Healthcare is another industry that is inherently humanistic. For any medical professional, compassion and encouragement are both invaluable skills to have. But with the increasing demands of patients and growing health complications, tech innovation is inevitable. Instead of replacing doctors and nurses, machines can save lives by improving the quality of work and boosting efficiency. One example is the recently created deep learning model by MIT researchers that can predict the likelihood of a woman developing breast cancer.

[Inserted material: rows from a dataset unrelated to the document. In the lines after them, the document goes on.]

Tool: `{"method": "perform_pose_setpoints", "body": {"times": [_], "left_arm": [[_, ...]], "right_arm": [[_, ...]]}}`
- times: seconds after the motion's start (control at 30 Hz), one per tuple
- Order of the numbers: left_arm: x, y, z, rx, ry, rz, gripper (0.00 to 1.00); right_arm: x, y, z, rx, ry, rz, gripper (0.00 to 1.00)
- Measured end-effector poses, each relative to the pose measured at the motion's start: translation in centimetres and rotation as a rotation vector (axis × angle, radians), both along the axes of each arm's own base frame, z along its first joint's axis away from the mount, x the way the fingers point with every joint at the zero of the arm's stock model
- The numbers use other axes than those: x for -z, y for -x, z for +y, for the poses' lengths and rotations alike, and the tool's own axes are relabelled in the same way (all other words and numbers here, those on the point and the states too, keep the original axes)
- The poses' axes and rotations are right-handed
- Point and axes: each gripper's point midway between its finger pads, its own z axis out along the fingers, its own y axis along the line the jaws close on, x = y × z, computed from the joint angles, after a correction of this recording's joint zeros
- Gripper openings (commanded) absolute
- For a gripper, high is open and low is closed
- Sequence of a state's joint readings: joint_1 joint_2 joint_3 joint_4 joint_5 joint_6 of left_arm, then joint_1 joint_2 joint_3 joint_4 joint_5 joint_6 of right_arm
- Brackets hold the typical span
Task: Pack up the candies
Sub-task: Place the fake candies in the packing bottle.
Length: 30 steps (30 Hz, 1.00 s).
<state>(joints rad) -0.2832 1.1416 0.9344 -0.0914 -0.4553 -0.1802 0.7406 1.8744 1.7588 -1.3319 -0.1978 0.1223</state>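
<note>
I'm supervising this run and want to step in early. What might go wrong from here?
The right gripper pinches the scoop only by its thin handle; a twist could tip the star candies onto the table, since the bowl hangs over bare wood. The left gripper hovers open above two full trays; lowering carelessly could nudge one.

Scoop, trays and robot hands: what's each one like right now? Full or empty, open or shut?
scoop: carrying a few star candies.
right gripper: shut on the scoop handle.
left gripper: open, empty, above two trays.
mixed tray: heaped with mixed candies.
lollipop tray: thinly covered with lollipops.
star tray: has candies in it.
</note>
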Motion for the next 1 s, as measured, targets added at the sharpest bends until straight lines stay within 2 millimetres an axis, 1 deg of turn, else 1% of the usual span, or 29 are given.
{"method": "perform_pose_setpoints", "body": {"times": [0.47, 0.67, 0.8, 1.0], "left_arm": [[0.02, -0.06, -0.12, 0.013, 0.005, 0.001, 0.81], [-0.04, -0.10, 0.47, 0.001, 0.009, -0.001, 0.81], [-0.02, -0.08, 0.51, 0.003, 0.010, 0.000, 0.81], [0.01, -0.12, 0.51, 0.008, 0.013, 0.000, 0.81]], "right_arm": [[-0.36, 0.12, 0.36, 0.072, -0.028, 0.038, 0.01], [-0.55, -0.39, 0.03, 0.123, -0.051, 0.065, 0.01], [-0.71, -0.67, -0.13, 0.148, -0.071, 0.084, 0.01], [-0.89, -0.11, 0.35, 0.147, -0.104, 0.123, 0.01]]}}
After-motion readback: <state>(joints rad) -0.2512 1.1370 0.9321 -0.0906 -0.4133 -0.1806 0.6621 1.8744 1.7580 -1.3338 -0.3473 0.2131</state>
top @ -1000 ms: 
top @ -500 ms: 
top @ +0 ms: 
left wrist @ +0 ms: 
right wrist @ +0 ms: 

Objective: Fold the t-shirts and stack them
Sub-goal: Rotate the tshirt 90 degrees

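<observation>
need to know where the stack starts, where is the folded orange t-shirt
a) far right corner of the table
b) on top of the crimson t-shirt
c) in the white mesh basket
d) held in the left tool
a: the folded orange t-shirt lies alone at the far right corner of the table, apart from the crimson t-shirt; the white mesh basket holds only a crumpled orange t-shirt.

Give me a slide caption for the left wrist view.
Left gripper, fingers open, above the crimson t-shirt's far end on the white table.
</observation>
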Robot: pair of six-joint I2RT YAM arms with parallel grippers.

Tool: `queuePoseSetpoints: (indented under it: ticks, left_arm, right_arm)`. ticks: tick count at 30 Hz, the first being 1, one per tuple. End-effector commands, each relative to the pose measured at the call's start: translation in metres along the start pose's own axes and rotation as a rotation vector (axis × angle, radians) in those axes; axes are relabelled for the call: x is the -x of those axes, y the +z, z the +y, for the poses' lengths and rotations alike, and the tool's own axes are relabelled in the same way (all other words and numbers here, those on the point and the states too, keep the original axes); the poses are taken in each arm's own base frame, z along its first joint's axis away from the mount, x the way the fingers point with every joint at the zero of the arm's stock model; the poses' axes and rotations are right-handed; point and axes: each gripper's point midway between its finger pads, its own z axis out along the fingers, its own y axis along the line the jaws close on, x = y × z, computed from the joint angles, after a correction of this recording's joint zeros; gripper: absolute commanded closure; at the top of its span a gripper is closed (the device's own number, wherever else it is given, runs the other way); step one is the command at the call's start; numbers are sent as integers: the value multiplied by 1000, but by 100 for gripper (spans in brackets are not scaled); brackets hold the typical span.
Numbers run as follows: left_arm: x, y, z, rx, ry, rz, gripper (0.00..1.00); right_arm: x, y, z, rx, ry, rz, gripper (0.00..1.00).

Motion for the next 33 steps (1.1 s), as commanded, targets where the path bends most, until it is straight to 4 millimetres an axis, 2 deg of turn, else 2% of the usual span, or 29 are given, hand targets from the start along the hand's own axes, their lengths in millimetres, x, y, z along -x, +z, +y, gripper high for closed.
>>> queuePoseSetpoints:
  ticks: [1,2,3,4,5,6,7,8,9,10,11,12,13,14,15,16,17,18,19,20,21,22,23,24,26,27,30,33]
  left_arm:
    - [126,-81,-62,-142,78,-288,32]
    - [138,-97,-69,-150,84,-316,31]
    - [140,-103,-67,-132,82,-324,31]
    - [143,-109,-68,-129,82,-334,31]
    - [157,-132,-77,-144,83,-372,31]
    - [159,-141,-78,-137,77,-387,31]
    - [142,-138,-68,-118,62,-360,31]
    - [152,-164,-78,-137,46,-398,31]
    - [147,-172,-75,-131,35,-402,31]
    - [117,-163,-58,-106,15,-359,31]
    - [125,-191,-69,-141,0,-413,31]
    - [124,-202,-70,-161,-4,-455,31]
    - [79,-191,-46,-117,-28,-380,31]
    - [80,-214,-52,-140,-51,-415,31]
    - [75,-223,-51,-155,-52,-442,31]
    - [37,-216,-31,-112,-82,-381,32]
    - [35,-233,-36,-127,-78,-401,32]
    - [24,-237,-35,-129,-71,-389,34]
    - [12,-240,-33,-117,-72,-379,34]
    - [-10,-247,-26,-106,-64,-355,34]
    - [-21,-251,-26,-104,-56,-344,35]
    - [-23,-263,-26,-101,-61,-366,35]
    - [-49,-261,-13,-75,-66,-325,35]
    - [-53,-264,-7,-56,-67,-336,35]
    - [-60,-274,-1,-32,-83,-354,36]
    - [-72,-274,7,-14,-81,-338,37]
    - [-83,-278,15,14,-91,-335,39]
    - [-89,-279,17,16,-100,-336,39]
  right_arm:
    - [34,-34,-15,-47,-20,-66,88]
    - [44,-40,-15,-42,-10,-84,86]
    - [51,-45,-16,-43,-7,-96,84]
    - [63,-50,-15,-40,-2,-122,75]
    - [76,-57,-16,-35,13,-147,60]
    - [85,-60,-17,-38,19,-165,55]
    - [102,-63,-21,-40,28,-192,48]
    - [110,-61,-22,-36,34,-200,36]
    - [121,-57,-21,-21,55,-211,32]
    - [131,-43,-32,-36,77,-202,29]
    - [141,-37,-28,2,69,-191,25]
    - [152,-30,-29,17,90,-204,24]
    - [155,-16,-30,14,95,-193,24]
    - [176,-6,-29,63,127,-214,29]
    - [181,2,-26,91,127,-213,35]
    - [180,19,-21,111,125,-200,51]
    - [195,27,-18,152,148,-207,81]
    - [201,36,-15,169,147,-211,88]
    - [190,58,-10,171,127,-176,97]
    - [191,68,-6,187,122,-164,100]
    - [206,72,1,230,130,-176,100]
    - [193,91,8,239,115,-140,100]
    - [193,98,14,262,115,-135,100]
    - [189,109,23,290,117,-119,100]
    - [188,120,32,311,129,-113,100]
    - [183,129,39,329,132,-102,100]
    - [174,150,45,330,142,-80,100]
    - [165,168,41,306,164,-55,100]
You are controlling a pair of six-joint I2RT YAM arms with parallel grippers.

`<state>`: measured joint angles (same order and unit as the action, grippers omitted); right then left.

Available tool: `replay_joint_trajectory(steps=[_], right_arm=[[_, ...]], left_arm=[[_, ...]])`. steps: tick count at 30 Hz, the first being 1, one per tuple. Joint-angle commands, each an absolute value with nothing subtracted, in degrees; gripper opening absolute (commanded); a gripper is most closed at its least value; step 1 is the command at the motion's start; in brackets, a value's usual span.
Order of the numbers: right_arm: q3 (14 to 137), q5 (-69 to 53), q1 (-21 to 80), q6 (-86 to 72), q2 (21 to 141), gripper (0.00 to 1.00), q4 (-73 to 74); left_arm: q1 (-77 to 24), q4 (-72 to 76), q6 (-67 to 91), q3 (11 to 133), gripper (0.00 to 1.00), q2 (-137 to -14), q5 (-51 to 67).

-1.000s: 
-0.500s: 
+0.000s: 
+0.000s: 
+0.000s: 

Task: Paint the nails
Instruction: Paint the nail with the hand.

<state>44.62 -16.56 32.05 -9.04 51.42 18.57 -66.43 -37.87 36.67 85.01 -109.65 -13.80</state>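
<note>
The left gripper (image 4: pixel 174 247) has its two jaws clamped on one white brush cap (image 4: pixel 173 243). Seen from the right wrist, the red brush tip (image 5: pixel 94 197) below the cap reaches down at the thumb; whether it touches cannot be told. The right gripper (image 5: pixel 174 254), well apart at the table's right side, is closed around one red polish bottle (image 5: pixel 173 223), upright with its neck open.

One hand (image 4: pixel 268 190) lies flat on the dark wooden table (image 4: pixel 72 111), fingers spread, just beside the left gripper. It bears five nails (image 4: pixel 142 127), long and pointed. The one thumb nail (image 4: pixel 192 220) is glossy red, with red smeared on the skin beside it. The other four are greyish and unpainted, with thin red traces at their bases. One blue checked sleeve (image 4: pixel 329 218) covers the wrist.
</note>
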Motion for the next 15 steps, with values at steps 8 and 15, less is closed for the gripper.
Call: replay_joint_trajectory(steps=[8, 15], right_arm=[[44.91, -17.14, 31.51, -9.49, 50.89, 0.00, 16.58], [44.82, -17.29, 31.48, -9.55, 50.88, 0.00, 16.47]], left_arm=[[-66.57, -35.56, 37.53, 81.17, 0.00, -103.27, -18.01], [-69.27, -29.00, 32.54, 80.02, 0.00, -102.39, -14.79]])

Even if the robot is able to take care of the detection part, it’s still up to the healthcare providers themselves to take the necessary steps to improve their patient’s condition.
The legal industry is known for being very traditional, but the legal professionals on Special Counsel point out the need for innovative solutions to fight tough legal challenges and uncover new possibilities. It’s especially true during conflicts — many of which involve technology. But whatever the case, AI won’t automate lawyers out of jobs just yet. Humans are still needed for their independent professional judgment and critical thinking, while automation can take care of mundane tasks such as contract management, ensuring compliance, and sorting files.
Teachers do more than just relay information. These unsung heroes are tasked with the daunting job of nurturing young people. Education Dive notes that only human teachers are capable of fostering higher-order thinking skills and inciting inspiration, both of which are crucial in creating well-rounded and confident individuals. Instead, automation can cover humdrum routine work like checking test papers and creating presentations.